Heat the oil in the paella pan. When hot, add the chicken and fry, turning frequently for about 15 minutes of until just barely cooked through. Move the chicken to the outer edge of the pan.
Add the onion and sauté for 5 minutes. Then, stir in the garlic and sauté for another minute. Stir in the red and green pepper and sauté for about 4 minutes or just until beginning to soften. Add the chorizo and cook, stirring, to brown slightly.
When the chorizo is nicely colored, add the rice and cook, stirring, for about 2 minutes or until the rice is glistening with oil and the pan juices. Stir in the pimenton and then the saffron-infused wine.

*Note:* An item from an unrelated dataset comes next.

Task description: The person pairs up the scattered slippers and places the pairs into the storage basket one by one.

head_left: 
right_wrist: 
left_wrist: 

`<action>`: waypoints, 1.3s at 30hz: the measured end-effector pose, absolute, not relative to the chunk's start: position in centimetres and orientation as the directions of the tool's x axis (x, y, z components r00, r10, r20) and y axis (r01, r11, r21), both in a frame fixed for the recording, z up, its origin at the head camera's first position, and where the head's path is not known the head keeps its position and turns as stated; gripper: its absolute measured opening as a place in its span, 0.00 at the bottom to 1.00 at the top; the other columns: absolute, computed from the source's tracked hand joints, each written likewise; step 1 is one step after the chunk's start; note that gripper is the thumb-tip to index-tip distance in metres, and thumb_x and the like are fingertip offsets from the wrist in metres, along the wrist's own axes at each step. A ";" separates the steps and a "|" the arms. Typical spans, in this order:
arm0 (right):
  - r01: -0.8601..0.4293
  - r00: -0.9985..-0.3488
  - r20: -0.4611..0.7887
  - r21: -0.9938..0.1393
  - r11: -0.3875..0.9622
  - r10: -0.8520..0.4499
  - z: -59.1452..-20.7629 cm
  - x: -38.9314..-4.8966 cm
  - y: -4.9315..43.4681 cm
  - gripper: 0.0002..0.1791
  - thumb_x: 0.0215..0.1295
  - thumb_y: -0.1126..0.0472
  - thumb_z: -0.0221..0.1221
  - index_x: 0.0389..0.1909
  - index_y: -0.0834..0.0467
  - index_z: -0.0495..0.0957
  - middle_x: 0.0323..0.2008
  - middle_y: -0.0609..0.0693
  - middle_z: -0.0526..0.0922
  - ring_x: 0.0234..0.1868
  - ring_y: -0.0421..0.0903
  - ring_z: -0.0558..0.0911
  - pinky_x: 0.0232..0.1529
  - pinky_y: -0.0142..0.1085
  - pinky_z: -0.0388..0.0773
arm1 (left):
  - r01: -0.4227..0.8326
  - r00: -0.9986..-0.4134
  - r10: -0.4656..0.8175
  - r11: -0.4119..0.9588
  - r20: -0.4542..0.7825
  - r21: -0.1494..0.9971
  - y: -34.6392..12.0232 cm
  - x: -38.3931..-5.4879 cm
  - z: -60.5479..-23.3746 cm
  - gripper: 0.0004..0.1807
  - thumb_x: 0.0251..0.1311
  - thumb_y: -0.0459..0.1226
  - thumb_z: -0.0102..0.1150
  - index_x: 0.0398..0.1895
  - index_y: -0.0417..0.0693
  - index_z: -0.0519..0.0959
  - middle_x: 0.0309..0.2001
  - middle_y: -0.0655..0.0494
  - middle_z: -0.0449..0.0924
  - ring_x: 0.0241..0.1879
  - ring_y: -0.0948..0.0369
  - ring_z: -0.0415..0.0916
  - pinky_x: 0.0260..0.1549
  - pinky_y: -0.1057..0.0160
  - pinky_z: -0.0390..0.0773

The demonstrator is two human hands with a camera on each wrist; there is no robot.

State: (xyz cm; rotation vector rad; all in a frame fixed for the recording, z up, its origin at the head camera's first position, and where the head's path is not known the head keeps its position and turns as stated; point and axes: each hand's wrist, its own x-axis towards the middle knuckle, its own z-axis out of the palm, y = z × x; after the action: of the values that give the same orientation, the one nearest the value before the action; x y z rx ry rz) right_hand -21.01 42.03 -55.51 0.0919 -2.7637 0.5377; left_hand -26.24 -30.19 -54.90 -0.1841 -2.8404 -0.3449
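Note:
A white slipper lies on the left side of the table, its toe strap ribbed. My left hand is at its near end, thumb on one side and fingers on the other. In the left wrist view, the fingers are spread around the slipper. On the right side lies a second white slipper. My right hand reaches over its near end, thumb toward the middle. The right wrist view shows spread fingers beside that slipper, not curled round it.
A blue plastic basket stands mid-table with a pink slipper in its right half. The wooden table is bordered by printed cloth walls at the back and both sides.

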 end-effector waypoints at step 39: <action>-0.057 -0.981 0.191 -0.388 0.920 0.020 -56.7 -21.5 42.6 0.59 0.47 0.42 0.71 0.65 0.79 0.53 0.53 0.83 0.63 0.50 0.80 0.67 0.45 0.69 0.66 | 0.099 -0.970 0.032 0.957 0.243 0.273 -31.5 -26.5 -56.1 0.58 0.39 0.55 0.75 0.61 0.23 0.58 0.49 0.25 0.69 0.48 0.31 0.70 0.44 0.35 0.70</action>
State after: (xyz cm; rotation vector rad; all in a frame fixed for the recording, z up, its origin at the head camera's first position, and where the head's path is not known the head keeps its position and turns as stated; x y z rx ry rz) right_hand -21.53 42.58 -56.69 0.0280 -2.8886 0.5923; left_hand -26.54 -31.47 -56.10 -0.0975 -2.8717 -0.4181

Add the hot stock and bring to a boil. When boiling, scrape the bottom of the pan. Immediately lower the heat to a bare simmer. Do not stir again as you want the crust to form in the first 10 minutes. Place the prawns, clams, and artichoke hearts on top of the rice; the rising steam will cook them. (I tend to push the clams slightly into the rice to ensure that they get enough heat to cook and open.)
Cook for another 15 minutes and then check the rice for doneness. It should be just a tiny bit toothy.
Remove from the heat and serve directly from the pan. You can garnish with lemon wedges and chopped parsley if you want to fancy it up, but we usually just dive right in.